Stored items
----------------------------------------

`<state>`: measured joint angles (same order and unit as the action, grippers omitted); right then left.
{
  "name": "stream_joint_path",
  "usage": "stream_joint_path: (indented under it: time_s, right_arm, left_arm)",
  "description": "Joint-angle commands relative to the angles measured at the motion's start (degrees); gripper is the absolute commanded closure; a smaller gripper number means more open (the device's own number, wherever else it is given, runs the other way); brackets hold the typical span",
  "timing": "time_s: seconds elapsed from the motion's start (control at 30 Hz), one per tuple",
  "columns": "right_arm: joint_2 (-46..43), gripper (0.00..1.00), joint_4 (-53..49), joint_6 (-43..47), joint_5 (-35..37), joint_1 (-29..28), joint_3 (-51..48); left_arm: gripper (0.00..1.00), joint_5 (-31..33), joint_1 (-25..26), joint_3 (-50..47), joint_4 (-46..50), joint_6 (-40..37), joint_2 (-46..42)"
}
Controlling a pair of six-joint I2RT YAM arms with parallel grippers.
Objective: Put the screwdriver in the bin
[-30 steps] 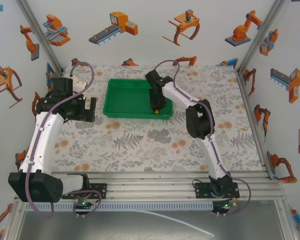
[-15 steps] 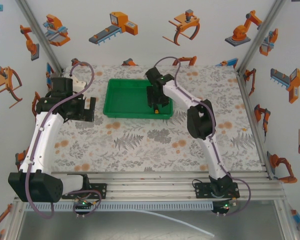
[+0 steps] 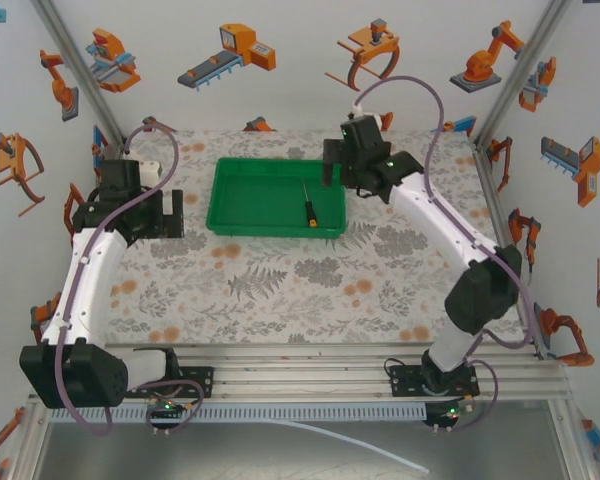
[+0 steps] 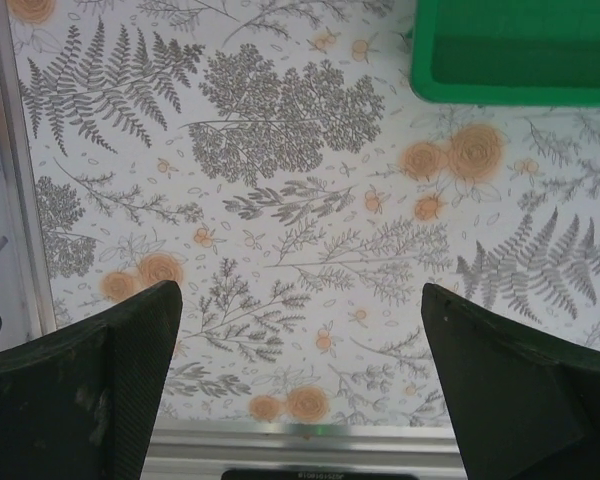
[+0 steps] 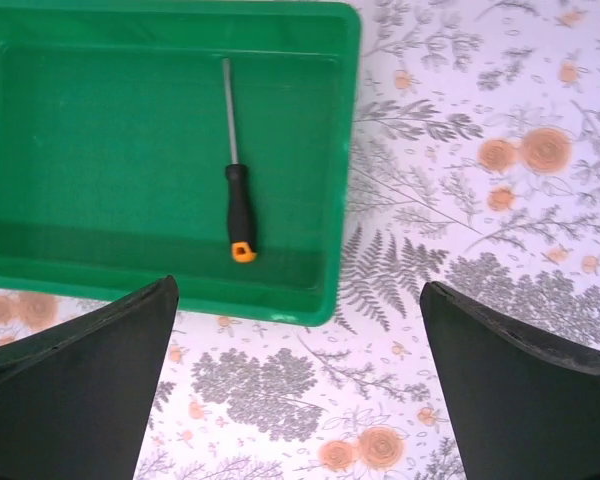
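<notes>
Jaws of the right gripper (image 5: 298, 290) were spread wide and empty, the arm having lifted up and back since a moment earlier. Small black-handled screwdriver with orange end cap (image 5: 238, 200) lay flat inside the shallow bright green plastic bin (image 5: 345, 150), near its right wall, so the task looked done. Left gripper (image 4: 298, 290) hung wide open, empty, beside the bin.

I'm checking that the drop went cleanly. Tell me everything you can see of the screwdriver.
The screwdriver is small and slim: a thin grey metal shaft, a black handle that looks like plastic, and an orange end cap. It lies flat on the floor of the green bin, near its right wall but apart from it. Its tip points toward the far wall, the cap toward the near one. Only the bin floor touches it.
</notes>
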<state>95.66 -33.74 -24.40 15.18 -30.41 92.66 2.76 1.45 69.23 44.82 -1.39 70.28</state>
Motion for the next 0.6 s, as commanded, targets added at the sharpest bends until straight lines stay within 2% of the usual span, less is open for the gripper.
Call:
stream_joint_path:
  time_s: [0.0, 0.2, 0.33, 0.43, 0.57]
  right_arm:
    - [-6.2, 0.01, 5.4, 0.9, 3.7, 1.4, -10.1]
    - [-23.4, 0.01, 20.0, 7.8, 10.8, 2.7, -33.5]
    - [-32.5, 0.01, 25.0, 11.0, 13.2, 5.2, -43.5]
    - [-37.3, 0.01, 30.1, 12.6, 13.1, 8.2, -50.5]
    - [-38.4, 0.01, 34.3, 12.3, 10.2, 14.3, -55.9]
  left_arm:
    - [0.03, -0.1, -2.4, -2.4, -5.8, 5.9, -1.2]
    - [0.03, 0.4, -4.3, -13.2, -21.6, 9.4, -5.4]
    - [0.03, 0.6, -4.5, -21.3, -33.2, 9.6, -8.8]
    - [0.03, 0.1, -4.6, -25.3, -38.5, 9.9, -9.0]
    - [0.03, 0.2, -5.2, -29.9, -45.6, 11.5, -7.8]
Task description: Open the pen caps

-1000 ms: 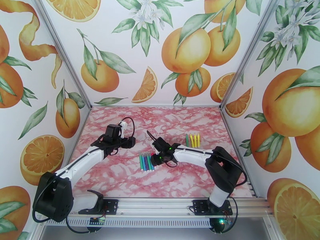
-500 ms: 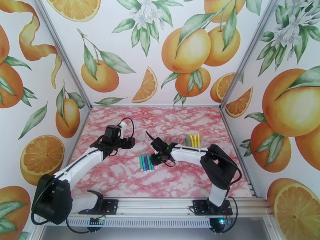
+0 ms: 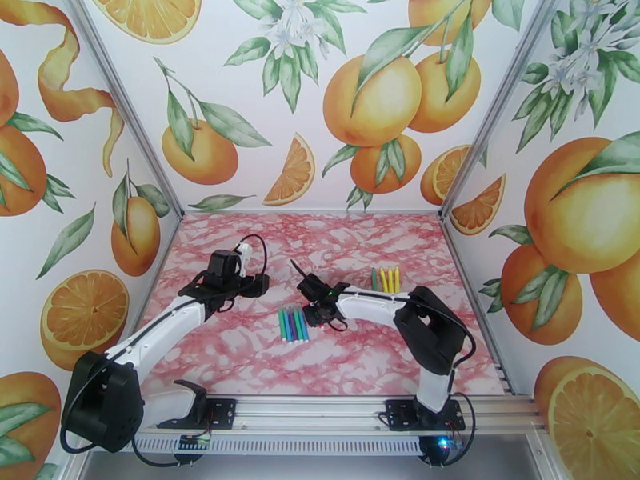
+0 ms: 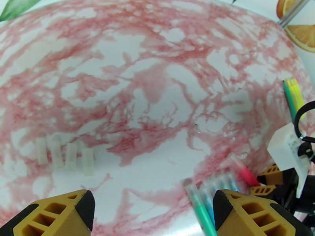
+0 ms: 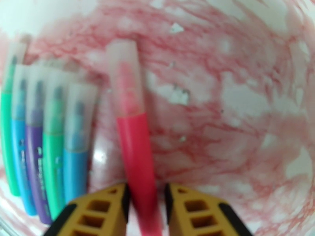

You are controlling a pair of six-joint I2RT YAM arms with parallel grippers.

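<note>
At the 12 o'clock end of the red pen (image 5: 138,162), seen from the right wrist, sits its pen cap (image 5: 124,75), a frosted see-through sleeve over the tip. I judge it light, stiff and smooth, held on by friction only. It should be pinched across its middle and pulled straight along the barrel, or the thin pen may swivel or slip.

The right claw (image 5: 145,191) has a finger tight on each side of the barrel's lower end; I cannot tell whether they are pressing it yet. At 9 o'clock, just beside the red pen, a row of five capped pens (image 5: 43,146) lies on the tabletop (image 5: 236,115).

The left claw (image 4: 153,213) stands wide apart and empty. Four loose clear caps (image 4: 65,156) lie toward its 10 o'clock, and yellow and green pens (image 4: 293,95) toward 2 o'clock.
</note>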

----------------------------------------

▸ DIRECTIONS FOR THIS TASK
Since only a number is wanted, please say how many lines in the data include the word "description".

▸ SOLUTION TO THIS EXERCISE
2